## Exercise details
Your output should be everything below from the line containing "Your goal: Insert" down to the line containing "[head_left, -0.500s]", both ends included, copied exactly, with pictures left out.
Start of Block
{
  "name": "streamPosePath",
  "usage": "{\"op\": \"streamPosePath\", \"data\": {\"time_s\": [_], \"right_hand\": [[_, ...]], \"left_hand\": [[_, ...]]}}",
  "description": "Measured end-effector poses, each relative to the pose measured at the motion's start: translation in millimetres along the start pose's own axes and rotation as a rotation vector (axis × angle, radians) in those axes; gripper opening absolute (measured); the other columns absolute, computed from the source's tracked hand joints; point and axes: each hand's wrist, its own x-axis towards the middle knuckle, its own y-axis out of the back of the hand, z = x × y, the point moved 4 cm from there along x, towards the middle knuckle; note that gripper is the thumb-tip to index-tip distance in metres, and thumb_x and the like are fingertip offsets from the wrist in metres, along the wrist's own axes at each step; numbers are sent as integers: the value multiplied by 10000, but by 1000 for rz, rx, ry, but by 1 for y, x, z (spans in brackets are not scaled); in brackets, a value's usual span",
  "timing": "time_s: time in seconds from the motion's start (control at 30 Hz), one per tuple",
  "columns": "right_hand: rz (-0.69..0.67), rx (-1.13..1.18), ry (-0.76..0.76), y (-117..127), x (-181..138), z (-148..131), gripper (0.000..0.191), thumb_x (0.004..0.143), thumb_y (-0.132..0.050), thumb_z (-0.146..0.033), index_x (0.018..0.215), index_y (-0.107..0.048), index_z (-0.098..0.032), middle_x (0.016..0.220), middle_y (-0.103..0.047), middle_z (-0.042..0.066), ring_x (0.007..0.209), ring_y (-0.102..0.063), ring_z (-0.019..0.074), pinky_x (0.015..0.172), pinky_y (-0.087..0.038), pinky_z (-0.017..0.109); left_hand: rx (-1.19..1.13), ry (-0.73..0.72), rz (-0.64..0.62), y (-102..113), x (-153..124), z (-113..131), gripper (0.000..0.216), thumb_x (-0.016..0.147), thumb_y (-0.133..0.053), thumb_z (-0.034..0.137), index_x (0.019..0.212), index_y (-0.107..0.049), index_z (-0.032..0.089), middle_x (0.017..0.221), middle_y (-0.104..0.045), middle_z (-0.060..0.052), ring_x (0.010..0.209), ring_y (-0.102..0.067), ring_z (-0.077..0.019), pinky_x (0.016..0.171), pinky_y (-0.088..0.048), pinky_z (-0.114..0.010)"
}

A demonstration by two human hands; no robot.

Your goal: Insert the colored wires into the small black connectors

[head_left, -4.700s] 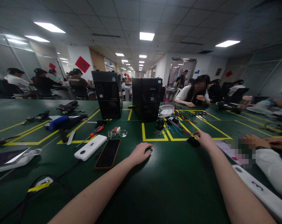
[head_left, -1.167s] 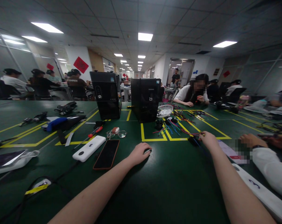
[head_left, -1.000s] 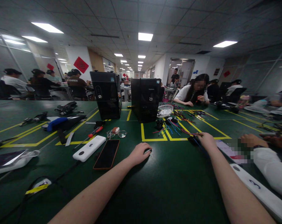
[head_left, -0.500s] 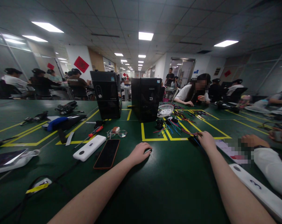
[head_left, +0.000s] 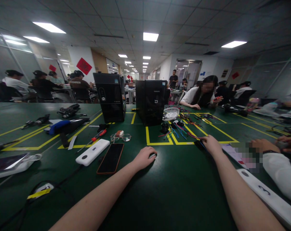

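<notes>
My left hand (head_left: 144,158) rests on the green table with its fingers curled in. A small dark spot shows between thumb and fingers, and I cannot make out what it is. Farther right, my right hand (head_left: 211,145) is closed at the fingertips on a black cable (head_left: 199,144) lying on the table. Part of that piece is hidden under the hand. Just beyond it lie loose coloured wires (head_left: 178,128). A phone (head_left: 110,158) in a brown-edged case and a white power bank (head_left: 92,152) marked 8 lie left of my left hand.
Two black computer towers (head_left: 151,102) (head_left: 110,96) stand ahead, beside a white basket (head_left: 171,113). Glasses (head_left: 121,137) and a red-handled screwdriver (head_left: 98,135) lie left. On the right are another white power bank (head_left: 268,195) and a neighbour's white sleeve (head_left: 279,173). A person (head_left: 200,96) sits opposite.
My right hand has shifted slightly left, its fingers reaching a little farther over the cable. My left hand has not moved. The person opposite has moved a hand holding something red to the right.
</notes>
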Motion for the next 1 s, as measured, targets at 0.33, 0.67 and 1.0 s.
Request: {"op": "streamPosePath", "data": {"time_s": [0.33, 0.67, 1.0], "right_hand": [[-175, 47, -32, -4, 10, 5, 387, 805, -389, -170, 1083, -659, -159, 1052, -628, 124, 910, -586, 203, 739, -424, 255], [-73, 69, -110, 6, 6, 10, 396, 796, -378, -123, 1093, -641, -131, 1097, -620, 141, 963, -587, 205, 766, -427, 250], [-174, 56, -140, 22, 3, 10, 328, 846, -413, -223, 1012, -683, -139, 962, -678, 126, 878, -619, 218, 683, -428, 252]], "left_hand": [[10, -10, 17, -3, 0, -2, 195, 850, -496, 238, 1000, -614, 202, 1051, -612, -49, 1002, -538, -190, 921, -398, -335], [8, -14, 10, -1, 1, 1, 194, 850, -494, 233, 996, -616, 198, 1041, -614, -50, 992, -541, -189, 917, -402, -336], [8, -2, 6, -2, 0, -1, 198, 855, -489, 239, 1003, -616, 203, 1060, -609, -51, 1007, -536, -192, 917, -402, -339]]}}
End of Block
## Written answer
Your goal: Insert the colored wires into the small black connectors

[head_left, -4.700s] 
[head_left, -1.167s] 
[head_left, -1.000s] 
[head_left, -0.500s] 

The response is finished.